Democratic mayors and politicians in major US cities, such as New York, have been lobbying Washington for months over the flood of undocumented immigrants they receive. The main claim was to request the simplification of procedures so that they could access the labor market legally.
President Joe Biden, who had been reluctant to the proposal because it meant providing ammunition to Republicans, was throwing balls out. Until he gave in.
The Administration will immediately and temporarily grant work permits to 472,000 Venezuelans fleeing the humanitarian crisis in the country and who entered the United States before July 31. The decision, which gives them 18 months of protection against possible deportation, comes at a very critical time.

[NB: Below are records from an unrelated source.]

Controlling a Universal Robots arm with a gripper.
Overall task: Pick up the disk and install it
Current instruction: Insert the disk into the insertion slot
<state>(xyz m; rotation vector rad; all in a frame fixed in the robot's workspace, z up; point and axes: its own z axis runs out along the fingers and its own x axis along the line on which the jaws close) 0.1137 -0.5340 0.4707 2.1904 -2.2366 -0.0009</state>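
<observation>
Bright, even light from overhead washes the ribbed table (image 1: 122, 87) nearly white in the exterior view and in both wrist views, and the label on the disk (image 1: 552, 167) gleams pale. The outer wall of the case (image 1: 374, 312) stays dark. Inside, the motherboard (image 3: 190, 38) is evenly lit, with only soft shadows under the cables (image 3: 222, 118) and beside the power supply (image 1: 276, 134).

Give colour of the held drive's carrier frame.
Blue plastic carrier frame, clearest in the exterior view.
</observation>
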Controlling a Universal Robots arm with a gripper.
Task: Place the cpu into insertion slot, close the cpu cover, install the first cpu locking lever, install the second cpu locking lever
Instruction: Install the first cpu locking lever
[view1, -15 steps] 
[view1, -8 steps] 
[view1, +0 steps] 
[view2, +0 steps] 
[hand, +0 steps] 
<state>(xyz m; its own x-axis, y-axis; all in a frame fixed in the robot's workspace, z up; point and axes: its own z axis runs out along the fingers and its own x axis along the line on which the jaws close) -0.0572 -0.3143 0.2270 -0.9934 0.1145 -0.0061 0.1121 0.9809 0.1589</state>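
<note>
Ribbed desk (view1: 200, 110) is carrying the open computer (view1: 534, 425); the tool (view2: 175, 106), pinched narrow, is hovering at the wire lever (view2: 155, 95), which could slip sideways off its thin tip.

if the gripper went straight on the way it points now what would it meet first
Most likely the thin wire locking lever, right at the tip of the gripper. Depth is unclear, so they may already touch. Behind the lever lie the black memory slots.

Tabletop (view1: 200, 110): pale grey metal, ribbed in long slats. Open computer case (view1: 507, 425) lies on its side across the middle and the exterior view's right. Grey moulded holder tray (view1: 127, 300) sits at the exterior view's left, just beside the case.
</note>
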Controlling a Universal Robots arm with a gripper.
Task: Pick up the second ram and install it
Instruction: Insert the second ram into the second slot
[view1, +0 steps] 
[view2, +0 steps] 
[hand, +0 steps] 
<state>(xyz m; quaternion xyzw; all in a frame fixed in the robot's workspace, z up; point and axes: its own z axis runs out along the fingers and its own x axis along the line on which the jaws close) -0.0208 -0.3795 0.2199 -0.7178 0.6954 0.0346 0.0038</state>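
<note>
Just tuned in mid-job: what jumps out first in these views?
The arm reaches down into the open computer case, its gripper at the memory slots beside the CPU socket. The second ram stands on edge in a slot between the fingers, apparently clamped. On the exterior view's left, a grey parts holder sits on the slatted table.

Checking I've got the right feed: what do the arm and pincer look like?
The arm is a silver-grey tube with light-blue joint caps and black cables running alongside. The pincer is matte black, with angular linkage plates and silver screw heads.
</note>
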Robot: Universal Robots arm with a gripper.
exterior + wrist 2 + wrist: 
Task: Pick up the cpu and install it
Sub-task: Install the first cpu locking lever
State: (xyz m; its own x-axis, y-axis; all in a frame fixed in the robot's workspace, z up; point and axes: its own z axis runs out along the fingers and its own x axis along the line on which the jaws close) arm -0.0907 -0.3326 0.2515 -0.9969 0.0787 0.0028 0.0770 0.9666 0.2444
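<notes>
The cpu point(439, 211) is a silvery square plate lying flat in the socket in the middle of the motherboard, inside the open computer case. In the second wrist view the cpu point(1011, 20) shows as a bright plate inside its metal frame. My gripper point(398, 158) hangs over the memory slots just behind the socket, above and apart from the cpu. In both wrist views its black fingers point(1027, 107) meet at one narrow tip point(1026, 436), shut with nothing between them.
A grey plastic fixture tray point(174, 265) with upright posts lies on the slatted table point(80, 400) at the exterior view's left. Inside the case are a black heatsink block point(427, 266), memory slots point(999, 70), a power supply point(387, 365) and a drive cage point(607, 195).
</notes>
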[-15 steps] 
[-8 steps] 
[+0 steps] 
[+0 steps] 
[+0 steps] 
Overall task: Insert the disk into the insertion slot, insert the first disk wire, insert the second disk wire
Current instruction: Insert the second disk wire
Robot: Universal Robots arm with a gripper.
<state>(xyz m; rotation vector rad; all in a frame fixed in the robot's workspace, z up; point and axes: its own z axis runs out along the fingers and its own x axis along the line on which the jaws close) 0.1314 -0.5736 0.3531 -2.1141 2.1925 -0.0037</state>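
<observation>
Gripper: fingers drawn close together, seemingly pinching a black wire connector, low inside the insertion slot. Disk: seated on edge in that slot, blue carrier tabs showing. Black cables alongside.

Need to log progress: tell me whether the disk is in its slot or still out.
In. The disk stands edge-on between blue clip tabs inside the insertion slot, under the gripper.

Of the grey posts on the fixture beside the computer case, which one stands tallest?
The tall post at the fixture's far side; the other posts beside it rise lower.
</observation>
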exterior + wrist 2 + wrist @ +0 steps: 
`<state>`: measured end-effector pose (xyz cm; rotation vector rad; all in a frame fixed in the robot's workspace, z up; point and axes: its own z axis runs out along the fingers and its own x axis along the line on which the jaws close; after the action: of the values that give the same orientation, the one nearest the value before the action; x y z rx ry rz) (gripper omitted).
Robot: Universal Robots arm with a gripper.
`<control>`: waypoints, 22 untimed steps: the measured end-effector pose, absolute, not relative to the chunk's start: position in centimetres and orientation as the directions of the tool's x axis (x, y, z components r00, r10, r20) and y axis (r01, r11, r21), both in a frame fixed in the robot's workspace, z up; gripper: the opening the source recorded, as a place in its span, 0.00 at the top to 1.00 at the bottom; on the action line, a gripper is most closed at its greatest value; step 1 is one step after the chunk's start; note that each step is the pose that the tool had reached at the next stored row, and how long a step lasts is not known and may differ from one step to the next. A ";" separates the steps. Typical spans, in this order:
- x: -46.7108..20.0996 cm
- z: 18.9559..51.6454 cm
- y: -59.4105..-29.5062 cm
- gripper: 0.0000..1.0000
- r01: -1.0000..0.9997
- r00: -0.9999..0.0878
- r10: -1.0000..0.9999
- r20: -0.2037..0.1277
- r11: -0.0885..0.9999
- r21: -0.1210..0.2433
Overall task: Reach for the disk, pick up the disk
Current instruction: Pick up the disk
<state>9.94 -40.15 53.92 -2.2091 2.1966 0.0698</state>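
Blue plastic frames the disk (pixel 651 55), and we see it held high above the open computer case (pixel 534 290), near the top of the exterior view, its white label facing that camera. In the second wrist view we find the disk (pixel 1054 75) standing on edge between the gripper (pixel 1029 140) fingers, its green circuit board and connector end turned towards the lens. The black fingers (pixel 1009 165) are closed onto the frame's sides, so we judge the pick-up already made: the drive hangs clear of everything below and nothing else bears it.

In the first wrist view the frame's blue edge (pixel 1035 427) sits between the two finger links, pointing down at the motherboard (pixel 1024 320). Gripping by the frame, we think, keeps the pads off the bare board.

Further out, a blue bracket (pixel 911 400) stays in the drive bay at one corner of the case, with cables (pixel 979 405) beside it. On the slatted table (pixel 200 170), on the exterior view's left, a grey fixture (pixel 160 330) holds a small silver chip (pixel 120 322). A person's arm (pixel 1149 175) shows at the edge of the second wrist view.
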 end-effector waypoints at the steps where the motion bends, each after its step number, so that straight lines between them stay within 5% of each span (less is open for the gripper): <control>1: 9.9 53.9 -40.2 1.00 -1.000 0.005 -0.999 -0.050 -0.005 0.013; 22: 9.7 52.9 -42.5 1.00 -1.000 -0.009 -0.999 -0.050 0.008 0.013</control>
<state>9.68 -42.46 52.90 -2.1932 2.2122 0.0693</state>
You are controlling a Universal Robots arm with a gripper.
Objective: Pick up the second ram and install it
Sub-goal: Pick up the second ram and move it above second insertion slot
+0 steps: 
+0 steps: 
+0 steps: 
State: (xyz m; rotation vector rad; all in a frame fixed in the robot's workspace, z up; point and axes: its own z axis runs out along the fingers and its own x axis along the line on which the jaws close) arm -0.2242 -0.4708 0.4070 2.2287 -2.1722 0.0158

At the border with Mexico, there has been another rise in the entry of undocumented immigrants, with 9,000 arrests on Thursday alone. Rolando Salinas, mayor of Eagle Pass (Texas), declared a state of emergency a day earlier because the flow of arrivals reached 2,500 people that day alone.
These facts strengthen the ultra-conservatives, who demand new anti-immigration measures or, otherwise, they will leave the federal administration without money after September 30, when the fiscal year ends and the budgets must be approved. The decision to “legalize” the almost half a million undocumented people reinforces his thesis that Biden has opened the border and that the nation, threatened by an invasion, faces the danger of losing its idiosyncrasy.
Kevin McCarthy, Republican Speaker of the Lower House, is “kidnapped” by the group of extremist legislators. There are many possibilities that from September 30th what is known as a shutdown of the Government will take place. This means that federal public services will cease to be provided except for those considered essential.
McCarthy’s ultra-colleagues are making it a condition that the budget proposal include a major line item to curb the influx of immigrants, at the expense of a new $24 billion in aid to Ukraine in its war with Russia, something of little or no concern to them. The White House and progressives oppose it.
McCarthy knows that he is in the hands of the minority of co-religionists, bullied by Donald Trump. They are the lawmakers who forced a vote 15 times to accept McCarthy as president. Now they are threatening to force his resignation. He could overcome the obstacle if he launched a proposal agreed by moderate Republicans and Democrats that would be approved by the
However, a solution like this could mean his resignation from the coveted position. His surrender took shape again yesterday. After suffering two consecutive defeats of his military funding project, McCarthy announced that he will withdraw 300 million intended for Ukraine that was in the Pentagon budget, as the ultras demanded.
The point is that behind this political marketing there are people and they are on the streets of the United States. Like Randy, a man in his early 20s who was struggling. He was a home delivery man and didn’t know how to get around to make the next delivery, in the Upper West Side of Manhattan. Actually, the address was on the corner.
He showed a paper to a passerby, but she was unable to understand what he was asking. He spoke in Spanish. Next to him was another person who did understand him and indicated the ease of going to the other place. “I don’t know English at all”, he confessed. “But I will learn from it, I want survival and a good life”, he promised.
It happened a few weeks ago. Randy, an underground worker making half the wages of others, explained that he was a Venezuelan who took almost two months to flee the country’s poverty and reach the United States through endless tribulations , such as overcoming the Darién jungle and crossing the Rio Grande.
After he was arrested by the Border Patrol, he became one of the migrants who boarded buses chartered by Texas Gov. Greg Abbott and sent to progressive cities that offer sanctuary to undocumented immigrants, especially New York, where in one year more than 100,000 people have been welcomed.
For some time now, in the subway of the Big Apple you can see many mothers with children selling sweets, women on the corners of the Hispanic neighborhood of Corona (Queens) soliciting or offering sex or groups of men sitting on benches in wait for someone to offer them a job.
Hostels are overflowing – to the detriment of the usual homeless legions – and camps are set up. A hotel like the Roosevelt, in the middle of Manhattan, which still retains the chandeliers of an era of splendor and a victim of the pandemic crisis, has been transformed into a kind of Ellis Island of the 21st century, where you receive, “processes” and shelters these immigrants, who, again, are mostly fleeing the regime of Nicolás Maduro.
Randy and many like him are part of the 60,000 migrants and compatriots in the Big Apple who will soon be able to start applying legally for work and leaving the shelters funded by the public treasury. They are part of the contingent of beneficiaries of an expiring measure, similar to the one adopted with other countries that suffered catastrophes, and which the Administration justifies due to the worsening of conditions in Venezuela.
Debate takes place over whether the decision will cause a ripple effect. The Republicans do not doubt it and speak of “amnesty for those who entered illegally”. The Secretary of National Security, Alejandro Mayorkas, replied that anyone who arrived after July 31 will be deported. And immigration experts do not establish a link between temporary protection and increased immigration. So, it all depends on who and how you look at it.